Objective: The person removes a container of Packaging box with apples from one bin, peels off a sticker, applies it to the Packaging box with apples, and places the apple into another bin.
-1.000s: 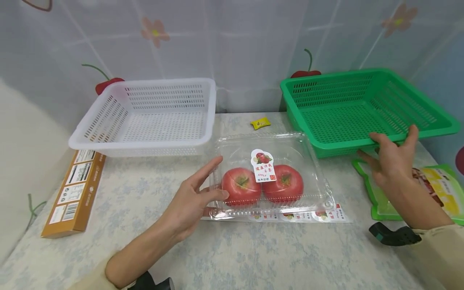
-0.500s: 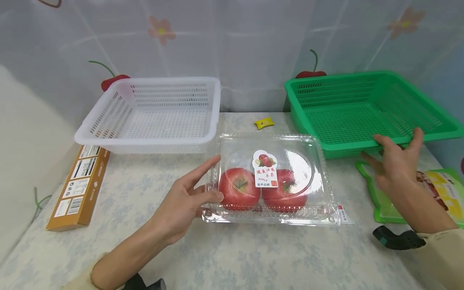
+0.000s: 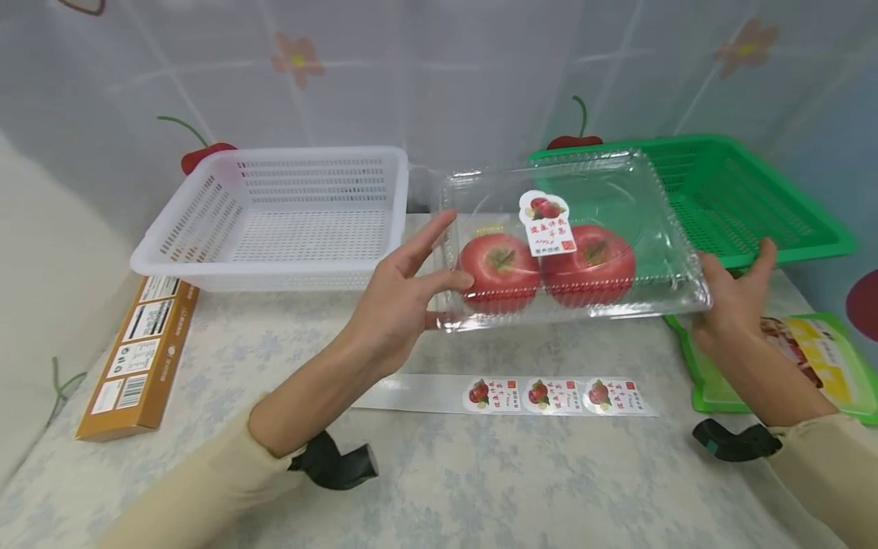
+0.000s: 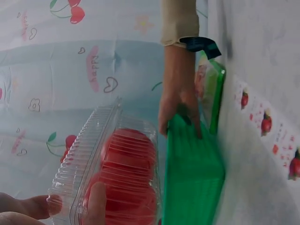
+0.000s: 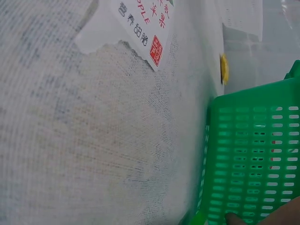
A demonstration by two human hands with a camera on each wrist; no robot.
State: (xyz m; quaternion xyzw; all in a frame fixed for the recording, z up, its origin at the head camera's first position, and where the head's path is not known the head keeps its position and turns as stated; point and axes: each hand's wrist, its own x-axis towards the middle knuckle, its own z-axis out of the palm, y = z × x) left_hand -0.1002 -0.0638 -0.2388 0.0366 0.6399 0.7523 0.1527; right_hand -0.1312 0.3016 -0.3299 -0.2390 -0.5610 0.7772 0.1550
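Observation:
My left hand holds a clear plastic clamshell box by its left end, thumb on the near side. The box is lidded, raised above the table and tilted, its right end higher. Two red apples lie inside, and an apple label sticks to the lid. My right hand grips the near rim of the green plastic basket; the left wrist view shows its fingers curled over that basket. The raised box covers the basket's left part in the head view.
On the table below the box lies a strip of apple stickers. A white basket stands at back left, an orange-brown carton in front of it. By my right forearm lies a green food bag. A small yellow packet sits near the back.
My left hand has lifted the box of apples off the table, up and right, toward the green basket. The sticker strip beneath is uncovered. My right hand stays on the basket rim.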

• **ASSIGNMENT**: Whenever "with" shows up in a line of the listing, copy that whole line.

• **COMPLETED EXERCISE**:
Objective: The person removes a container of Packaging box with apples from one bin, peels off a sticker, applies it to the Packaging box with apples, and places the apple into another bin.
A demonstration by two human hands with a camera on each wrist; no robot.

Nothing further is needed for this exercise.